Previously, we have shown that SFVs have co-evolved with their primate hosts over millions of years such that phylogenetic analysis of simian and human SFV sequences together can be used to accurately identify the species origin of human infections
[3, 6]. Detailed phylogenetic analysis using the largest dataset of SFV pol sequences assembled to date, including new SFVs endemic to NHPs from Cameroon and DRC, allowed exceptional resolution of the primate origin of human infections in DRC and also of those reported in Cameroon and Gabon
[11, 12]. We identified infection in three women in DRC with novel SFVs not seen before in humans, including SFV from red-tailed guenons (Ce. ascanius) and Angolan colobus (Co. angolensis), both of which inhabit only forests in DRC and are frequently hunted. Statistical analysis inferred that SFV prevalence was elevated in persons reporting exposure to Angolan colobus. In addition, we show that six hunters from Cameroon previously suspected of being infected with SFV from Debrazza guenons (Ce. neglectus) are actually infected with SFV from greater spot-nosed (Ce. nictitans) or moustached (Ce. cephus) monkeys, which are hunted more frequently than Debrazza monkeys in Cameroon
. Combined with SFV infection originating from red-tailed guenons, mona monkey (Ce. mona), and Debrazzas in persons from DRC, Cameroon and/or Gabon, humans are susceptible to SFV variants from five different Cercopithecus monkeys.
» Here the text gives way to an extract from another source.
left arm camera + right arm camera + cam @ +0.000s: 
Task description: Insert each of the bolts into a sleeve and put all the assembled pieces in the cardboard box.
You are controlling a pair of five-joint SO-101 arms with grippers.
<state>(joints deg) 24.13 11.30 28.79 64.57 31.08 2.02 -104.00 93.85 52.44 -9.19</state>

Colobus, gorilla, chimpanzee, mandrill, baboon, and macaque SFVs can also infect humans from both captive and/or wild animals
. This high level of SFV diversity that has crossed into humans demonstrates a broad susceptibility to SFV infection, which contrasts with the more restricted susceptibility to SIV, since of the 45 known SIV variants only three (SIVcpz, SIVgor, SIVsmm) have crossed into humans at varying levels, two of which spread globally as HIV-1 (SIVcpz) and HIV-2 (SIVsmm). It is uncertain if any of the SFV variants identified so far will spread in humans and become a bona fide human virus.